▶ **EXERCISE PROMPT**:
What is printed must match, line for line, the records from their first line through the line containing "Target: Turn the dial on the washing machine", with pictures left out.

** Opening MATERIAL SHOWN block **

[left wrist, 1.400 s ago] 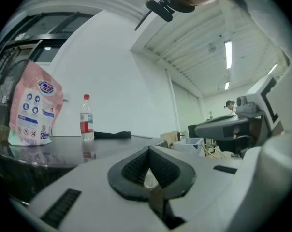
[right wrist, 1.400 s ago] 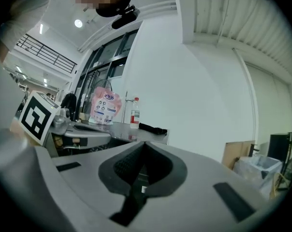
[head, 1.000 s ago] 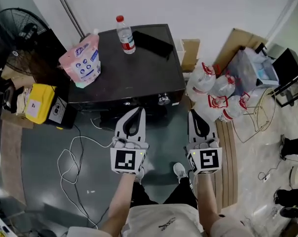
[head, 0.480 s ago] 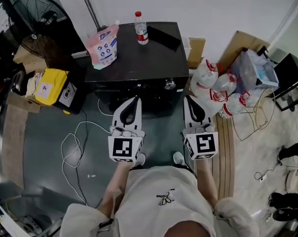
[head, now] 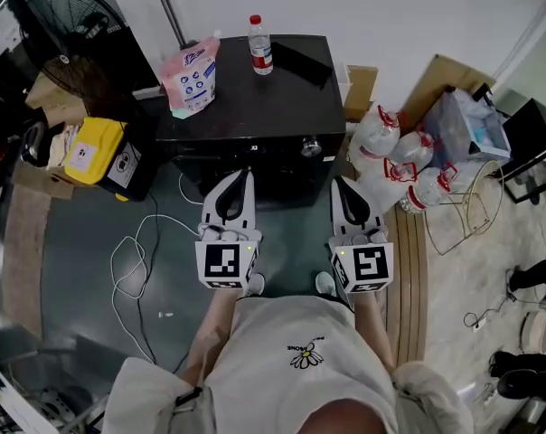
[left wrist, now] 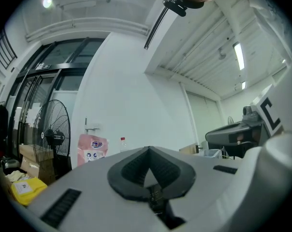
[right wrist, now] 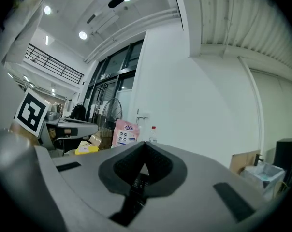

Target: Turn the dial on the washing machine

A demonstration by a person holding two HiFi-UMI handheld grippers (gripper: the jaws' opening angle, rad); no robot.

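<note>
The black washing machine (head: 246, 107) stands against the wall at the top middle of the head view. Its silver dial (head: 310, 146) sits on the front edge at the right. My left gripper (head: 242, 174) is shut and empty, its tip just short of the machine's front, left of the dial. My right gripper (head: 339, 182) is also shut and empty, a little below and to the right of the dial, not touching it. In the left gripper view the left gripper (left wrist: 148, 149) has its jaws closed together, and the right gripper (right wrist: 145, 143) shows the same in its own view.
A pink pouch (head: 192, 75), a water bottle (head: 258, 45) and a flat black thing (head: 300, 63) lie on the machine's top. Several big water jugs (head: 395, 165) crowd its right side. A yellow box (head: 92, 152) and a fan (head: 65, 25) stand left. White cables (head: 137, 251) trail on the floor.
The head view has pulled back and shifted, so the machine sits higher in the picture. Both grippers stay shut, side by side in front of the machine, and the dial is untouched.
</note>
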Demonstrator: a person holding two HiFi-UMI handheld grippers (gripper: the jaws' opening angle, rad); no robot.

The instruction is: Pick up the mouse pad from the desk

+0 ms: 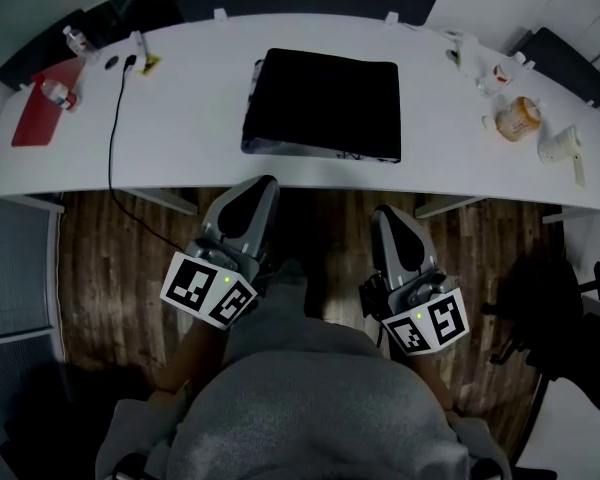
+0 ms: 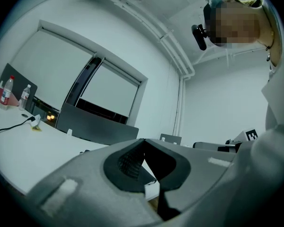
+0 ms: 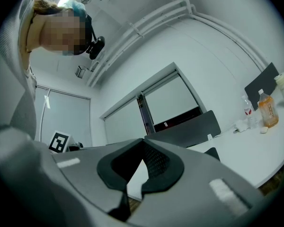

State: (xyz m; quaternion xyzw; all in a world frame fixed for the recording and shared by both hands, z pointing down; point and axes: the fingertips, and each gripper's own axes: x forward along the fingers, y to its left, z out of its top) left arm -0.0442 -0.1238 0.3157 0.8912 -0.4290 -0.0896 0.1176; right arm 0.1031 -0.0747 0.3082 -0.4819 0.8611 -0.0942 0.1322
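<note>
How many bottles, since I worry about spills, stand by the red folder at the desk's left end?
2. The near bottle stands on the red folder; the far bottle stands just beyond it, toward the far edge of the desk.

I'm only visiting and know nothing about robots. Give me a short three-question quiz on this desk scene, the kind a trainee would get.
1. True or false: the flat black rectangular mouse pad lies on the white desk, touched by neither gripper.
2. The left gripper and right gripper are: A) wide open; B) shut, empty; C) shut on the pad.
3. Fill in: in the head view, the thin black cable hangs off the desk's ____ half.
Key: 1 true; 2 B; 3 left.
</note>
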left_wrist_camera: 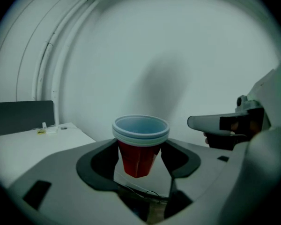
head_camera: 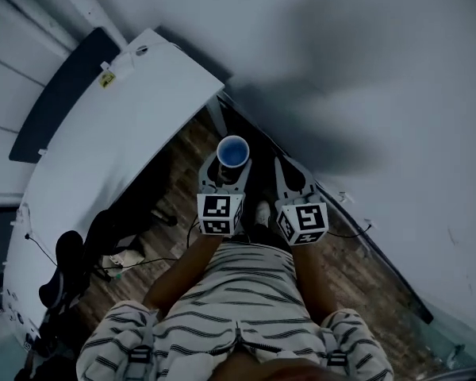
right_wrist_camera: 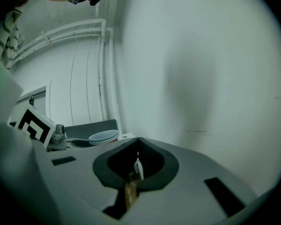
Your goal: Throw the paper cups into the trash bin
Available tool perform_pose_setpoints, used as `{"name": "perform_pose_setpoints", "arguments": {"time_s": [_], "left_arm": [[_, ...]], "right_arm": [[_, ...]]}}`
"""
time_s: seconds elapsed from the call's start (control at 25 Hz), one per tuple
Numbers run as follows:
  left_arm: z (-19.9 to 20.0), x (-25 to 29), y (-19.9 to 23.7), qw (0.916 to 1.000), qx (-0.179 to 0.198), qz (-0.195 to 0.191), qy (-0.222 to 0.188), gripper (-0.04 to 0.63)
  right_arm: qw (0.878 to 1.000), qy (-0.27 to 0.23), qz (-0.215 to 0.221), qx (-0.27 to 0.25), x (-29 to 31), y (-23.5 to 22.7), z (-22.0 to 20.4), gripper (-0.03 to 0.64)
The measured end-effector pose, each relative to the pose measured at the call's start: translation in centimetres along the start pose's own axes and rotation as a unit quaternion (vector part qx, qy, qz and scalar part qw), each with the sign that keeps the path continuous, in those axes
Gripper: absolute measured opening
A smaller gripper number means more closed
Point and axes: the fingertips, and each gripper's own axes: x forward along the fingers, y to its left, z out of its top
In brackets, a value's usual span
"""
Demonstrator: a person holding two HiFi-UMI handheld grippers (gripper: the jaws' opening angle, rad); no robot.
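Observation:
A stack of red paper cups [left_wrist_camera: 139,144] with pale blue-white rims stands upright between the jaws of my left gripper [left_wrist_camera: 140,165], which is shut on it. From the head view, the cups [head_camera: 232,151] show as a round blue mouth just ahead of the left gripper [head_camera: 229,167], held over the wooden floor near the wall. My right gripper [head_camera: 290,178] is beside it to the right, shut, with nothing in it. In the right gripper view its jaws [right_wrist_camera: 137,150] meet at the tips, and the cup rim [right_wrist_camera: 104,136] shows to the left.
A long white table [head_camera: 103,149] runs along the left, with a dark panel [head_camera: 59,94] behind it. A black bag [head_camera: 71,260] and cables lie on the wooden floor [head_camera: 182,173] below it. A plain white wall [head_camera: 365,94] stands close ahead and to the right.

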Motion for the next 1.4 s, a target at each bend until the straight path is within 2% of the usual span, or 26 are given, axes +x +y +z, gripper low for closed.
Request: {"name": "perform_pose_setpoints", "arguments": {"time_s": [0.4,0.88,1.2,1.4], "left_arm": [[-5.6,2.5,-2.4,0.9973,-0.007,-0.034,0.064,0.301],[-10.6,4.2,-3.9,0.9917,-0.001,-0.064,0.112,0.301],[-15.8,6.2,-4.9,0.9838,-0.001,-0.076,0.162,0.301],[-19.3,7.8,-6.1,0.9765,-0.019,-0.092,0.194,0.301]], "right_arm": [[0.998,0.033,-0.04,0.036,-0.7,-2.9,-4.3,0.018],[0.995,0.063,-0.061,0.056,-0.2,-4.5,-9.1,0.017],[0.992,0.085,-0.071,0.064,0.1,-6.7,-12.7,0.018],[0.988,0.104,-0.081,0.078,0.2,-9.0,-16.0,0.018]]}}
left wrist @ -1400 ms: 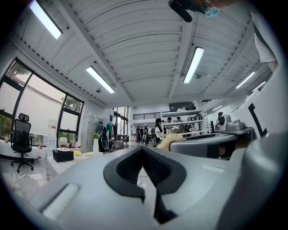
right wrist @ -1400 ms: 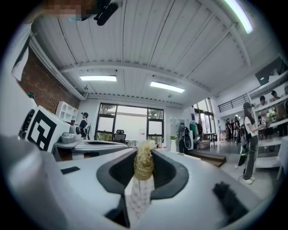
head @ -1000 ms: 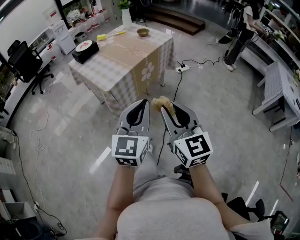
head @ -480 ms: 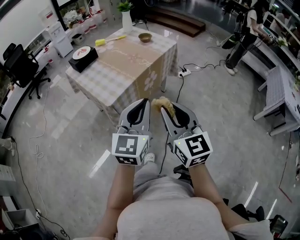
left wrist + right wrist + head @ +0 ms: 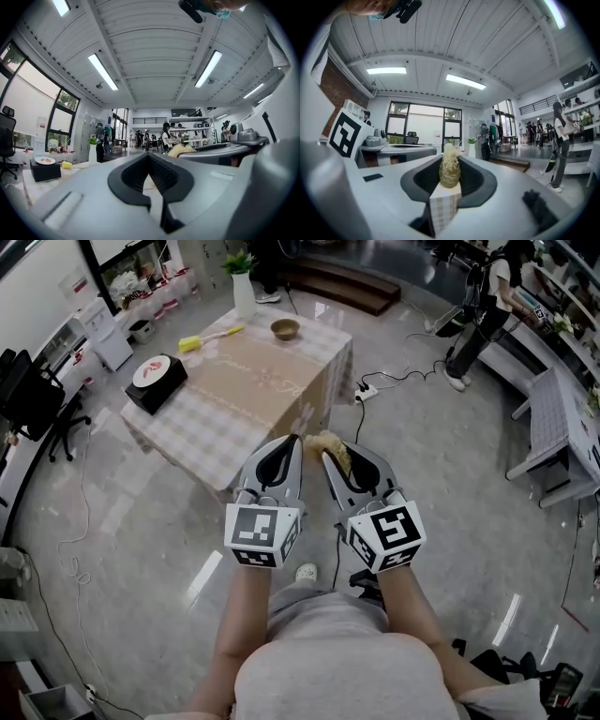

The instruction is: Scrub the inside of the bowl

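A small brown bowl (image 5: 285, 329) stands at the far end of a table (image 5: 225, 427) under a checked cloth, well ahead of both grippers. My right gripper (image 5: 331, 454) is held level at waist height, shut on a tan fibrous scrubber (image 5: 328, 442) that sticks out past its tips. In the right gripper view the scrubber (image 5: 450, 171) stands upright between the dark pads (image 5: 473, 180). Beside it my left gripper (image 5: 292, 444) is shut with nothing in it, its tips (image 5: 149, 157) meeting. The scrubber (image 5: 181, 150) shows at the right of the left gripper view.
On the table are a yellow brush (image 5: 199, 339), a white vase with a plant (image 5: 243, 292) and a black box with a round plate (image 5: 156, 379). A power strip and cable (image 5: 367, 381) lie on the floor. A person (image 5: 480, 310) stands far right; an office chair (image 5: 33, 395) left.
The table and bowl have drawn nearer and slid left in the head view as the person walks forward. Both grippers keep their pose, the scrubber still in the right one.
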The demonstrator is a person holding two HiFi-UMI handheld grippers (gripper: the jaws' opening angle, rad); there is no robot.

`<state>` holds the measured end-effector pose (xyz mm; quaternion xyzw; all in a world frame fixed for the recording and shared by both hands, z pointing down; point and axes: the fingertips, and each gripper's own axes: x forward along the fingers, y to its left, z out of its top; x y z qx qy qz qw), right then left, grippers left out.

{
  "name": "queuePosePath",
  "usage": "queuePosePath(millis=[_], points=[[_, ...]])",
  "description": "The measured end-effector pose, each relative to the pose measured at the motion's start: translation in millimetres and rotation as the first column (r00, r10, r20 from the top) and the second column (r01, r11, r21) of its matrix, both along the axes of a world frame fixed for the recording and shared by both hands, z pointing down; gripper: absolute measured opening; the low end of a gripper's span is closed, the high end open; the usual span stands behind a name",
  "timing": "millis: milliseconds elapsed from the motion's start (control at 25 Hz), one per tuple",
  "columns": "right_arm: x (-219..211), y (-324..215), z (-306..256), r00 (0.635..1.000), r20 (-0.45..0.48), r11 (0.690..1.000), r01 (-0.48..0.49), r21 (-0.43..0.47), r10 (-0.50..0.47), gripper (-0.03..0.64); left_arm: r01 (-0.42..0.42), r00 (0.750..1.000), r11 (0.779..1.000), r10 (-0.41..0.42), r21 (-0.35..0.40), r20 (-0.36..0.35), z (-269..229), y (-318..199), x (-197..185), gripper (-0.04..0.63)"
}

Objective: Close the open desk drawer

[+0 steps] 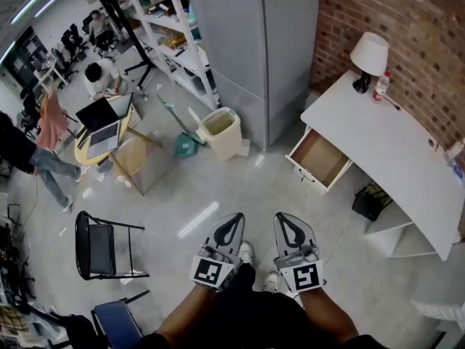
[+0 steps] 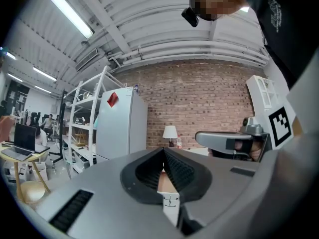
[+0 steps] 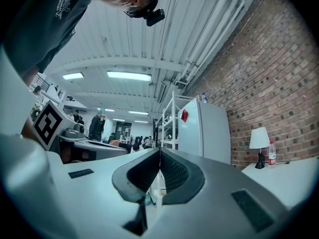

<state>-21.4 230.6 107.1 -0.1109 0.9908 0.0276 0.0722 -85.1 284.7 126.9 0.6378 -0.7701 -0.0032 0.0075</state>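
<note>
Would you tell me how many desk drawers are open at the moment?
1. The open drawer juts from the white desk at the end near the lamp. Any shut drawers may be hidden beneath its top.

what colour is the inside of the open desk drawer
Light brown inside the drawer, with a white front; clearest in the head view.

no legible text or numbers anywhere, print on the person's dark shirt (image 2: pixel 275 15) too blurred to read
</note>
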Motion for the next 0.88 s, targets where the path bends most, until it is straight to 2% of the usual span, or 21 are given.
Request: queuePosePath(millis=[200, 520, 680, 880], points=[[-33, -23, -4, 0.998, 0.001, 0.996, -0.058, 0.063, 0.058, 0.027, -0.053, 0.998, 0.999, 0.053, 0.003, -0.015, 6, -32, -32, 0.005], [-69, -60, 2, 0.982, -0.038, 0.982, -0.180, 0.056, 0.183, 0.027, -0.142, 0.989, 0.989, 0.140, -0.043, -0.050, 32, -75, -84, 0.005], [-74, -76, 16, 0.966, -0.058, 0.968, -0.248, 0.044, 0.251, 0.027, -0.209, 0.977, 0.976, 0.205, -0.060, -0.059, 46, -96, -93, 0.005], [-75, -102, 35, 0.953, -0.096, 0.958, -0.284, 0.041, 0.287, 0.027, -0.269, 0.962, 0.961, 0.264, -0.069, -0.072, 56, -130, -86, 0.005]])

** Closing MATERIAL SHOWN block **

▶ **TASK OUTPUT**:
[left wrist, 1.400 s ago] 
[right wrist, 1.400 s ago] 
[head, 1.000 s ago] 
[head, 0.480 s ago] 
[head, now] 
[left wrist, now] 
[right wrist, now] 

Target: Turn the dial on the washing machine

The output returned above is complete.